Sunday, March 13, 2011

Synchronizations: what are they and why do you need them?

As well as the two-phase commit protocol, traditional transaction processing systems employ an additional protocol, often referred to as the synchronization protocol. If you recall the original ACID properties, then you’ll remember that Durability is important in the case where state changes have to be available despite failures. What this means is that applications interact with a persistence store of some kind (e.g., a database) and this can impose a significant overhead – disk access is orders of magnitude slower than access to main computer memory.

One apparently obvious solution to this problem would be to cache the state in main memory and only operate on that for the duration of a transaction. Unfortunately you’d then need some way of being able to flush the state back to the persistent store before the transaction terminates, or risk losing the full ACID properties. This is what the synchronization protocol does, with Synchronization participants.

Synchronizations are informed that a transaction is about to commit, so they can, for example, flush cached state, which may be being used to improve performance of an application, to a durable representation prior to the transaction committing. They are then informed when the transaction has completed and in what state it completed.

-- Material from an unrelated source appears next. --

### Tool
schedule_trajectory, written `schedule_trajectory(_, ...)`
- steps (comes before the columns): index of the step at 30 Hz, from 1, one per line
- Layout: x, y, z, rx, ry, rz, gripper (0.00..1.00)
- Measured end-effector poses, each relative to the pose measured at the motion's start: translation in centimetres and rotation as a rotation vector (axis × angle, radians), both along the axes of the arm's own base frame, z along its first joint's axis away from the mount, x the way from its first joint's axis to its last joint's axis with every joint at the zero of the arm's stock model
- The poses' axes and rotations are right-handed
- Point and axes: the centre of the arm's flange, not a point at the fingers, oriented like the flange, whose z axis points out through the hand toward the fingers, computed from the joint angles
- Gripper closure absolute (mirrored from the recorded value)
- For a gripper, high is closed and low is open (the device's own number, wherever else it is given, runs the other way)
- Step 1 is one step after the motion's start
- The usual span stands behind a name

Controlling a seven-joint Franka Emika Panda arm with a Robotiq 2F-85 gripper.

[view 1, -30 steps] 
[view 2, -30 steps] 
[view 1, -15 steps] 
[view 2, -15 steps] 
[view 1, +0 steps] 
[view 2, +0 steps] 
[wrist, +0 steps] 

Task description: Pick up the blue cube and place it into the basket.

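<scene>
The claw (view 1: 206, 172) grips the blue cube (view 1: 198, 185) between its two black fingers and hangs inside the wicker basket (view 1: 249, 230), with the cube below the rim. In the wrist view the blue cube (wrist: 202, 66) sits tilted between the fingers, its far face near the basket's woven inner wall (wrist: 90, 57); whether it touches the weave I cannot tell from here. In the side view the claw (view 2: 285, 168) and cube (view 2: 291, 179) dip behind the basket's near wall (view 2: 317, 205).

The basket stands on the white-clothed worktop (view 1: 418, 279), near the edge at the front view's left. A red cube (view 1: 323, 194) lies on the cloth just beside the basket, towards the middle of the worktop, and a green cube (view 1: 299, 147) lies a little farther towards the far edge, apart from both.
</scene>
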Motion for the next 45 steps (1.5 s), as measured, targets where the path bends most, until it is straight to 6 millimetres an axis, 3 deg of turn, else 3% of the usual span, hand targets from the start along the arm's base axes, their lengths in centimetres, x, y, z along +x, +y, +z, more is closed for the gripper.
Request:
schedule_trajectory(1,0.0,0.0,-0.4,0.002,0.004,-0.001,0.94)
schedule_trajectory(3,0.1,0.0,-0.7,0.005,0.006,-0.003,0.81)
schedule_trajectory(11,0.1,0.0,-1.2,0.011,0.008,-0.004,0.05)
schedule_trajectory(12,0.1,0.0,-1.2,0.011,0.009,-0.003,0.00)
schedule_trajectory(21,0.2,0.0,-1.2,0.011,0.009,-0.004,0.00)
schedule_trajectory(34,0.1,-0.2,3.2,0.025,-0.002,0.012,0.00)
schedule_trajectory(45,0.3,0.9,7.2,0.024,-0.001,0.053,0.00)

Synchronizations essentially turn the two-phase commit protocol into a four-phase protocol:

• Before the transaction starts the two-phase commit, all registered Synchronizations are informed. Any failure at this point will cause the transaction to roll back.
• The coordinator then conducts the normal two-phase commit protocol.
• Once the transaction has terminated, all registered Synchronizations are informed. However, this is a courtesy invocation because any failures at this stage are ignored: the transaction has terminated so there’s nothing to affect.

Unlike the two-phase commit protocol, the synchronization protocol does not have the same failure requirements. For example, Synchronization participants don’t need to make sure they can recover in the event of failures; this is because any failure before the two-phase commit protocol completes means the transaction will roll back, and failures after it has completed can’t affect the data the Synchronization participants were managing.